● Data to process
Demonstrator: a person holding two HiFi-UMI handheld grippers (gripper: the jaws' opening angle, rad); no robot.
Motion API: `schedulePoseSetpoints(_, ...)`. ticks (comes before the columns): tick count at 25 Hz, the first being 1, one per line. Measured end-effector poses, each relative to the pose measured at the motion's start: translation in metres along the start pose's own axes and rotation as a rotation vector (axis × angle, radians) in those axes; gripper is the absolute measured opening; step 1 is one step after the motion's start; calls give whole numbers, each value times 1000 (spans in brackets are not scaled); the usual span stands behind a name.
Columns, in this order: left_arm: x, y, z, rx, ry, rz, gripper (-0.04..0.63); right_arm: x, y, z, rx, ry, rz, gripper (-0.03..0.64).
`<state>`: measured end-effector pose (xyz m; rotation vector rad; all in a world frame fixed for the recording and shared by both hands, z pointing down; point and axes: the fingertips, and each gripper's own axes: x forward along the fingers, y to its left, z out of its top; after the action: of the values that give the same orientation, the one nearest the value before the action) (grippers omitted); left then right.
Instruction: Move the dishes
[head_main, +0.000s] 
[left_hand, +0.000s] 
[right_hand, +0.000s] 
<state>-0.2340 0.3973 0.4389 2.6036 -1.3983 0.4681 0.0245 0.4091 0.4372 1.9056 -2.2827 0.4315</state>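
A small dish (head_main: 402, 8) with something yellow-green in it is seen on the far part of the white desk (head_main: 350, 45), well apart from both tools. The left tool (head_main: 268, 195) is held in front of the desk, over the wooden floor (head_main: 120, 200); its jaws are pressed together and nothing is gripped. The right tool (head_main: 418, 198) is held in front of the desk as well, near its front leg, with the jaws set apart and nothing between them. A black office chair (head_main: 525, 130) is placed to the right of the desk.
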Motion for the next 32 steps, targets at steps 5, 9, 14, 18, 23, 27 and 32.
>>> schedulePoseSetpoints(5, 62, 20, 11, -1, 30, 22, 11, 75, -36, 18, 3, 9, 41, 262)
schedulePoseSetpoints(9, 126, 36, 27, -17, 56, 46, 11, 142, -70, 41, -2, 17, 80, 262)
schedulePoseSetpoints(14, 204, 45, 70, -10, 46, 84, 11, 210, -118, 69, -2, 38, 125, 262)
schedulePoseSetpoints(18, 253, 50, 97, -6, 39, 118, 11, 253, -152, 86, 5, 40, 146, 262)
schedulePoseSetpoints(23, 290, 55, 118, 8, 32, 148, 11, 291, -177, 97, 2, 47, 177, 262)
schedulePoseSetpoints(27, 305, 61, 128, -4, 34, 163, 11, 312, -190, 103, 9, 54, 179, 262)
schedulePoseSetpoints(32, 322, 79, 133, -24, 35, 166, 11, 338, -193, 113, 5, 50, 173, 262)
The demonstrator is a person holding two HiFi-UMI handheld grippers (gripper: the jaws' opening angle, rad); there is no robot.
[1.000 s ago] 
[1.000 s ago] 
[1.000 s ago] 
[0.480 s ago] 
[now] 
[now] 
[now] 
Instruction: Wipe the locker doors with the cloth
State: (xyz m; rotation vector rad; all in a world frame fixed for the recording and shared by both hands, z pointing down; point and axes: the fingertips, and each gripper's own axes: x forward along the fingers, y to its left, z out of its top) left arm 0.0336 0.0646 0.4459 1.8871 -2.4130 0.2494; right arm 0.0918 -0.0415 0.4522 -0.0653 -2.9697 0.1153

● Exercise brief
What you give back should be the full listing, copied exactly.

● Result of this task
Demonstrator: a person holding two HiFi-UMI handheld grippers (gripper: the jaws' opening angle, rad); no robot.
Motion API: `schedulePoseSetpoints(_, ...)`. ticks (comes before the columns): tick count at 25 Hz, the first being 1, one per line. Measured end-effector poses, each relative to the pose measured at the motion's start: translation in metres along the start pose's own axes and rotation as a rotation vector (axis × angle, radians) in those axes; gripper is the absolute measured opening; step 1 is one step after the motion's start; calls give whole numbers, each value times 1000 (spans in brackets are not scaled); the usual span stands behind a name.
Columns, in this order: left_arm: x, y, z, rx, ry, rz, gripper (-0.04..0.63); right_arm: x, y, z, rx, ry, rz, gripper (-0.03..0.64).
`<state>`: measured end-effector pose (xyz m; rotation vector rad; all in a world frame fixed for the recording and shared by both hands, z pointing down; point and axes: the fingertips, and each gripper's own axes: x forward along the fingers, y to its left, z out of its top; after the action: of the values that give the same orientation, the one nearest the value before the action) (grippers omitted); left then right.
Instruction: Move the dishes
[head_main, +0.000s] 
[left_hand, +0.000s] 
[right_hand, +0.000s] 
<state>-0.2340 0.3973 0.4389 2.6036 -1.3983 0.4681 0.0245 0.4091 0.4372 1.9056 -2.2827 0.4315</state>
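A small dish (head_main: 402, 8) with something yellow-green in it is seen on the far part of the white desk (head_main: 350, 45), well apart from both tools. The left tool (head_main: 268, 195) is held in front of the desk, over the wooden floor (head_main: 120, 200); its jaws are pressed together and nothing is gripped. The right tool (head_main: 418, 198) is held in front of the desk as well, near its front leg, with the jaws set apart and nothing between them. A black office chair (head_main: 525, 130) is placed to the right of the desk.
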Motion for the next 32 steps, targets at steps 5, 9, 14, 18, 23, 27 and 32.
>>> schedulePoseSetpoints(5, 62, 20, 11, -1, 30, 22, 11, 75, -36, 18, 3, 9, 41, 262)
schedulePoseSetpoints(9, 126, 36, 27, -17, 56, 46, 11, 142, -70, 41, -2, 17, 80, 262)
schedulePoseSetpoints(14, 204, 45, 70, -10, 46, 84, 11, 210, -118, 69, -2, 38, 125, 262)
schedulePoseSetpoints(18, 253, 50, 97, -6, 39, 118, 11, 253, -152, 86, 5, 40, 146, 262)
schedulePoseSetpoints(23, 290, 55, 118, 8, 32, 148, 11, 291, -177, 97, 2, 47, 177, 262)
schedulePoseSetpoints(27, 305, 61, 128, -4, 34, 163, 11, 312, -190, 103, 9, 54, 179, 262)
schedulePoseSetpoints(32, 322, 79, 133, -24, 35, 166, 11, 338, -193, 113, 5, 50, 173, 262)
The demonstrator is a person holding two HiFi-UMI handheld grippers (gripper: the jaws' opening angle, rad); there is no robot.
[1.000 s ago] 
[1.000 s ago] 
[1.000 s ago] 
[0.480 s ago] 
[now] 
[now] 
[now] 
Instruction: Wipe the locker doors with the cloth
State: (xyz m; rotation vector rad; all in a world frame fixed for the recording and shared by both hands, z pointing down; point and axes: the fingertips, and each gripper's own axes: x forward along the fingers, y to its left, z out of its top) left arm 0.0336 0.0646 0.4459 1.8871 -2.4130 0.2494; right arm 0.0918 -0.0415 0.4522 -0.0653 -2.9697 0.1153

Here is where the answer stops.